A Yank at Eton is an American comedy-drama film directed by Norman Taurog for Metro-Goldwyn-Mayer and starring Mickey Rooney, Ian Hunter, and Peter Lawford. Released in 1942, it is a kind of junior thematic sequel to MGM's British-made film A Yank at Oxford (1938). Edmund Gwenn, who played a school official in the earlier film, has a similar role in this one. A Yank at Eton was filmed entirely in the United States.

Plot summary
Timothy Dennis is a cocky American youth who has to move to Britain, where he is sent to attend the elite Eton College. Ronnie Kenvil is an arrogant upperclassman who makes Timothy's life particularly difficult.
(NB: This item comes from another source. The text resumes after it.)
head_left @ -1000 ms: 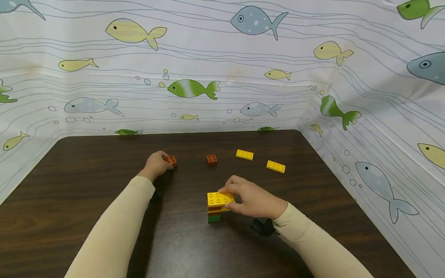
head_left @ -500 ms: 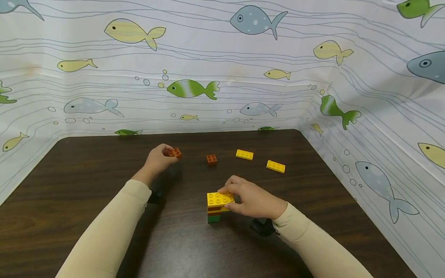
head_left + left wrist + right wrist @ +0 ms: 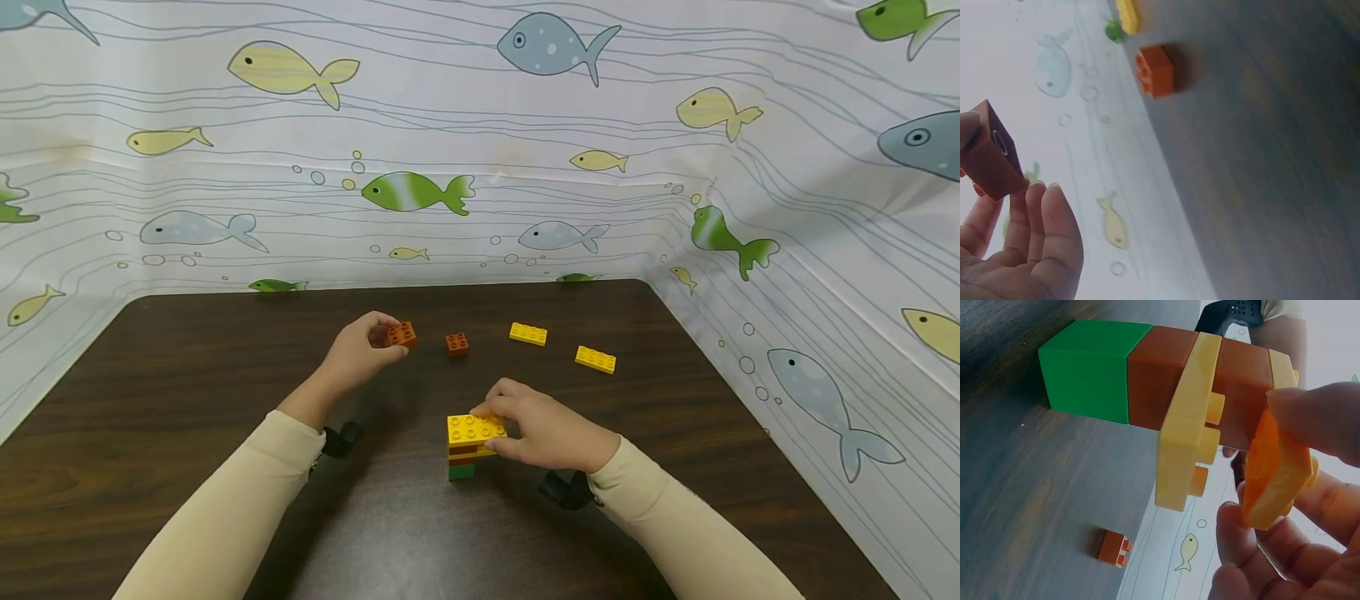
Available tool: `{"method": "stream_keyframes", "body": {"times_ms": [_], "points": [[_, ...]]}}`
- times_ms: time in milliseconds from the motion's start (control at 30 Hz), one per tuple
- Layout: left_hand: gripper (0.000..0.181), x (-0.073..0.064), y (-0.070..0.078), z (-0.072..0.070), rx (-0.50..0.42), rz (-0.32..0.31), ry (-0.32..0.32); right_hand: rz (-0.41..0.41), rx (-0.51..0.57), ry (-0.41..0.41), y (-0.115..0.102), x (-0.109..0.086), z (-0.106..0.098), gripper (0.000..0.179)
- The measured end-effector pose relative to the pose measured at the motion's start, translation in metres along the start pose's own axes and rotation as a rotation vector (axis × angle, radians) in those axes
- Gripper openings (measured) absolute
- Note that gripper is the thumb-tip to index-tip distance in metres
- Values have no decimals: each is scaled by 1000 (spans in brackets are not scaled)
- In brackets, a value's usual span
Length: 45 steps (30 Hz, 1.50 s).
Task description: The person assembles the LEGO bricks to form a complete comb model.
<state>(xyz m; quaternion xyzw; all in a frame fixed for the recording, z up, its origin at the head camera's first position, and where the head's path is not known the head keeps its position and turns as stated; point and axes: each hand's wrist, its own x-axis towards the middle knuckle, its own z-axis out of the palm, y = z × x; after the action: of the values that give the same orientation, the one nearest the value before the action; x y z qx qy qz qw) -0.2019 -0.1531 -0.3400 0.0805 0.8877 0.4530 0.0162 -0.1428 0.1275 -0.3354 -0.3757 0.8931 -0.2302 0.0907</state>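
Note:
My left hand (image 3: pixel 363 350) pinches a small orange brick (image 3: pixel 401 334) between thumb and fingers, lifted above the dark table (image 3: pixel 187 433). The left wrist view shows that orange brick (image 3: pixel 991 153) at my fingertips (image 3: pixel 1044 209). My right hand (image 3: pixel 536 429) grips the yellow top brick (image 3: pixel 474 429) of a short tower (image 3: pixel 465 450) with a green base, brown blocks and yellow plates. In the right wrist view my fingers (image 3: pixel 1310 419) hold the yellow top brick (image 3: pixel 1272 481) tilted on the tower (image 3: pixel 1166 387).
A second small orange brick (image 3: pixel 457 343) lies on the table just right of my left hand. Two flat yellow bricks (image 3: pixel 528 334) (image 3: pixel 595 359) lie farther right. A fish-patterned cloth wall (image 3: pixel 480 142) surrounds the table at the back and right.
My left hand picked the orange brick up from the table and carried it to the right, toward the other orange brick. The right hand and tower stayed still.

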Motion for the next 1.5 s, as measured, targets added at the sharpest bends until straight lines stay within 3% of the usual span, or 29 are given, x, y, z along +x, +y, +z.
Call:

Timothy suffers through the problems of the misunderstandings arising from differences between the two countries' cultures, customs and language. At first these differences cause him confusion and anger, particularly against the traditional practices of fagging and physical hazing inflicted at Eton on the lower boys by the uppers. He finds the Etonian manners and behavior as snobbish and stuffy. Eventually young Timothy settles in, stops being rebellious, and comes to realize that, beneath the different habits and views, "Yanks" and "Limeys" have basic values in common and can get along when they have to. At one point he is unjustly accused of sneaking out of his dormitory, stealing a car, and wrecking it on his way home from a night at a tavern, but in the end he proves that Ronnie instead was the culprit.

Cast
 Mickey Rooney as Timothy Dennis
 Edmund Gwenn as Headmaster Justin
 Ian Hunter as Roger Carlton
 Freddie Bartholomew as Peter Carlton
 Marta Linden as Winifred Dennis Carlton
 Juanita Quigley as Jane "The Runt" Dennis
 Alan Mowbray as Mr. Duncan
 Peter Lawford as Ronnie Kenvil
 Raymond Severn as Isaac "Inky" Weeld
 Lyndon Brook as Student (uncredited)
 Harry Cording as Bartender (uncredited)
 Terry Kilburn as Hilspeth (uncredited)

Production notes
The propaganda intent, as U.S. troops poured into the U.K. to join World War II in 1942, was evidently to show that Americans and Britons could set aside their superficial differences and pull together in the war effort. This film contained Lawford's first significant Hollywood role.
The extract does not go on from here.